Shigella, our local primary schools all offfer breakfast clubs and afterschool care, these parents are working to pay the bills.

zazizoma · 16/07/2009 10:17

If we are finished with our petulant moans and indignation, I would really like to further understand this perspective whereby one's decision to opt-out of the current state education system equates to denigrating the needs of society.

Firstly, if I put my ds in an independent school class instead of a 30 student state school class, then I either 1) free up a space in that school for someone else who wants it, or 2) lower the class size which benefits all the other students in that class. If I'm in a position to do this, I would be paying not only for the state school place, but for the independent school place as well. I'm putting more money into the system, and benefiting everyone. What is the objection to this picture?

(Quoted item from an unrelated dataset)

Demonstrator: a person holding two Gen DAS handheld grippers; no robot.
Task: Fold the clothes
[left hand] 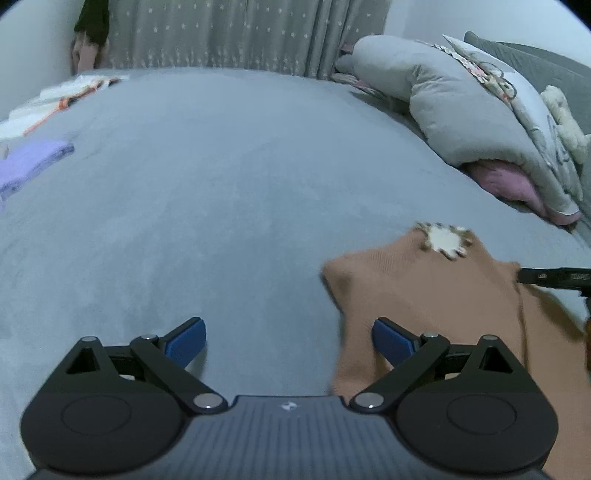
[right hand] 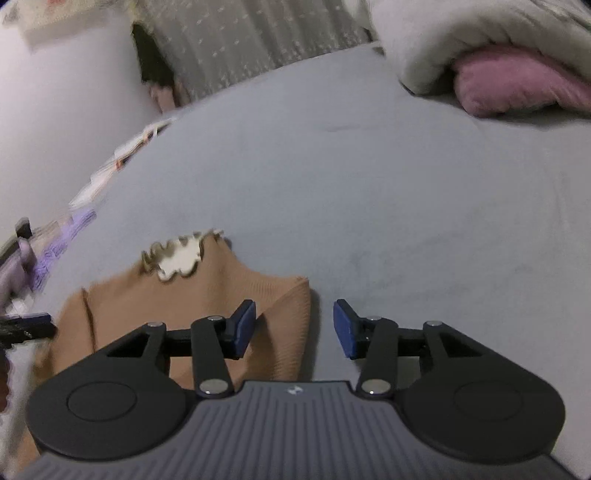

Secondly, I would like my dc to have a relationship to learning and education that has nothing whatever to do with testing and exams. I, personally, believe society in general could be improved if there was a more open attitude to success and personal worth and less exam-focus in general. Therefore, by opting out of the state system, I believe that I am ultimately benefiting society in the long run.

Finally, aren't all parents who put their dc in state schools already direct stakeholders in that system, motivated to affect the changes you want? Why do you need to add more?

Greensleeves · 16/07/2009 10:20

scienceteacher you are coming across as an obnoxious snob

I value my children's education hugely and take a great interest in it - that is why I am a school governor and am heavily involved in supporting my children's school in every way I possibly can.

I am also very committed to their social and interpersonal education and development. And I cannot imagine anything I would want LESS for them to spend their formative years rubbing shoulders with the likes of you. Your attitude is a disgrace and I am glad my children's peer group does not contain the children of people like you.

zazizoma · 16/07/2009 10:21

Great post, ahundred.

kathyis6incheshigh · 16/07/2009 10:21

I agree with 100x.
Schools would not all be equal if we abolished private schools. There would be selection by postcode reflecting economic inequalities unless you were prepared to do some pretty drastic bussing (which might work in London where there are rich areas close to poor ones but would not be so viable in large areas of rural deprivation, for instance).